With regards to this, we need to readdress the subject of this blog and make the salient point again. If the picture is incomplete, you can’t draw solid conclusions from the picture. If it’s half the picture, you can guess at what is shows. If the picture is missing one of the main subject matters, you can only speculate. Crime is falling? How does anyone actually know? We don’t record it all…

Aside from cyber crime, there are a number of offences that are also unrecorded. These include traffic offences, some theft offences, offences such as drunk and disorderly etc.. A large proportion of fraud is now dealt with via Action Fraud, and can you guess at whether that stuff is recorded in the official reports? Nope. All of these contribute to the overall picture of what the public would consider as crime, but none are recorded on the systems that matter, so they aren’t subject to comment. 

Crime is down? No. ‘Recorded’ crime is down, and this only represents a portion of the picture.

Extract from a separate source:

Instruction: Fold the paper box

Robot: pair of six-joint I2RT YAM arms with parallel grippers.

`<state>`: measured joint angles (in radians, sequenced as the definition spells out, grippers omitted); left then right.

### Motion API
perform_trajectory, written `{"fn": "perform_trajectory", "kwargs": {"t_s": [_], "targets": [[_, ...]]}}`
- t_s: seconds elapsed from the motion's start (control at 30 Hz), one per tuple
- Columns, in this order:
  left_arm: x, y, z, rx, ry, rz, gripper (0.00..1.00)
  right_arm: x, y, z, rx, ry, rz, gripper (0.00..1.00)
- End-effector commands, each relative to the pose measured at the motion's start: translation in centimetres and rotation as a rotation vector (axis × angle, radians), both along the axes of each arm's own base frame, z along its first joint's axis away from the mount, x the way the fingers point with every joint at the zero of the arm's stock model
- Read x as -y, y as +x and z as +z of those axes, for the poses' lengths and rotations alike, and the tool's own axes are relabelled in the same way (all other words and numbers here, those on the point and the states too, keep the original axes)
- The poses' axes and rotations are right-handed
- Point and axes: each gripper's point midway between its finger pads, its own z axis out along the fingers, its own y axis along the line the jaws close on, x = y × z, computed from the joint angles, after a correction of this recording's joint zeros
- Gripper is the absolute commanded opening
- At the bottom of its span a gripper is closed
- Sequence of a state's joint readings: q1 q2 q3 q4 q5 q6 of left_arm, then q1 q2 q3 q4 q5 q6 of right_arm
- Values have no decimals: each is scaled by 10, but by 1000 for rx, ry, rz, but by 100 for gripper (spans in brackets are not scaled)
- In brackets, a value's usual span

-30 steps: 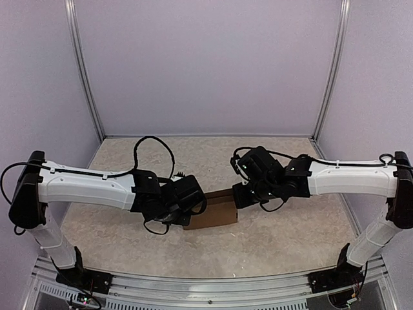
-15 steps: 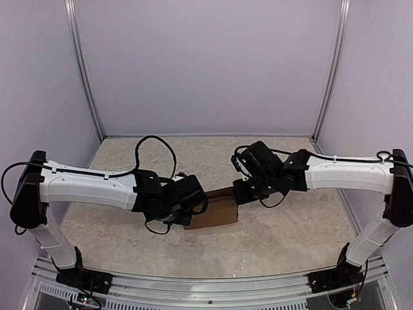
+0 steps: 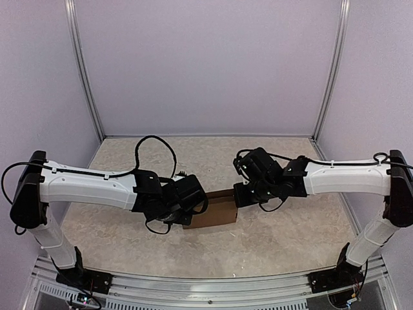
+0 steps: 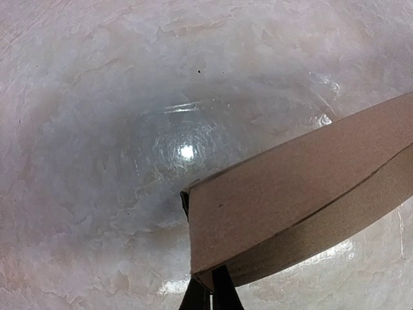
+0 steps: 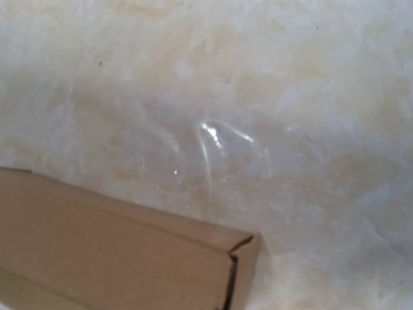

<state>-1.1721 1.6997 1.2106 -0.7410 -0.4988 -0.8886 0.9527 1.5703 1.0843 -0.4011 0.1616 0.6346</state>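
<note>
Top external: seeing paper box lying on table between left gripper and right gripper. Left wrist: dark fingertips pinching box corner. Right wrist: showing only the box's folded end, inside hidden; cannot tell right pincer's state.

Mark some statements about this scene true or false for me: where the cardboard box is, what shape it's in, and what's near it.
1. The paper box is plain brown, with no print. True.
2. It sits against the back wall, far from both arms. False: it lies mid-table, between the left gripper and the right gripper.
3. It is still a flat sheet. False: the wrist views show a top and a side face, so it is a long box.
4. In the right wrist view the box fills the lower left. True.
</note>
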Motion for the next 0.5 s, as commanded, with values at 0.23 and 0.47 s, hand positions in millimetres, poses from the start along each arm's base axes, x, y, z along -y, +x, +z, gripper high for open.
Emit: {"fn": "perform_trajectory", "kwargs": {"t_s": [0.23, 0.47], "targets": [[-12, -20, -39, -134, 81, -29, 0, -4, -27, -32, 35, -38, 7, 0], [-13, -20, -40, -139, 76, -25, 0, -2, -44, -43, 113, -63, 41, 0]]}}
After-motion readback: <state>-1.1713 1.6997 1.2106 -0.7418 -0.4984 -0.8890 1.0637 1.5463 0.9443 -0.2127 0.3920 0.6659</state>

The third no: The system is reactive

Crimes are recorded when one of two things happen:

  1. The police witness the offence
  2. The victim or a credible 3rd party reports the offence

I think I’m going to do some hammering again. If the victim chooses not to contact the police, and neither do the witnesses, then the crime ‘officially’ hasn’t happened. The implications around this are complicated, because I need to now discuss legitimacy.

When a person trusts in the police and what they do (approx. two thirds on the latest data), then they may be more likely to contact the police if they become a victim. Speculating, if one in three don’t trust the police, will they even report a crime if they fall victim to one? If someone doesn’t believe it’s possible to locate the offender, or they don’t want to go through the stress of going to court, they may never ring the cops. If they don’t ring, it hasn’t happened.

So, legitimacy. If the police do a good job, engage with communities, get good results, help the vulnerable, and are fair in their behaviour, then the trust from the public may be high. This means they may contact the police more, and consequently, crime will appear to rise. When there is higher confidence in the cops, victims could be more likely to use them. What does this mean? Well it could mean the exact opposite of a narrative that is often used, and that is that the cops are responsible for falling crime through great work…

Falling crime may simply be representative of a falling number of reports. It doesn’t necessarily mean that crime is falling. This has been written about extensively, as people within communities think crime is rising, but the official stats say they are falling. Could it be that after almost two decades of target based performance culture, victims feel less confident about calling the cops, and therefore less crime is being recorded? Could it be that the less officers we have on the beat, the less we find offences that get recorded?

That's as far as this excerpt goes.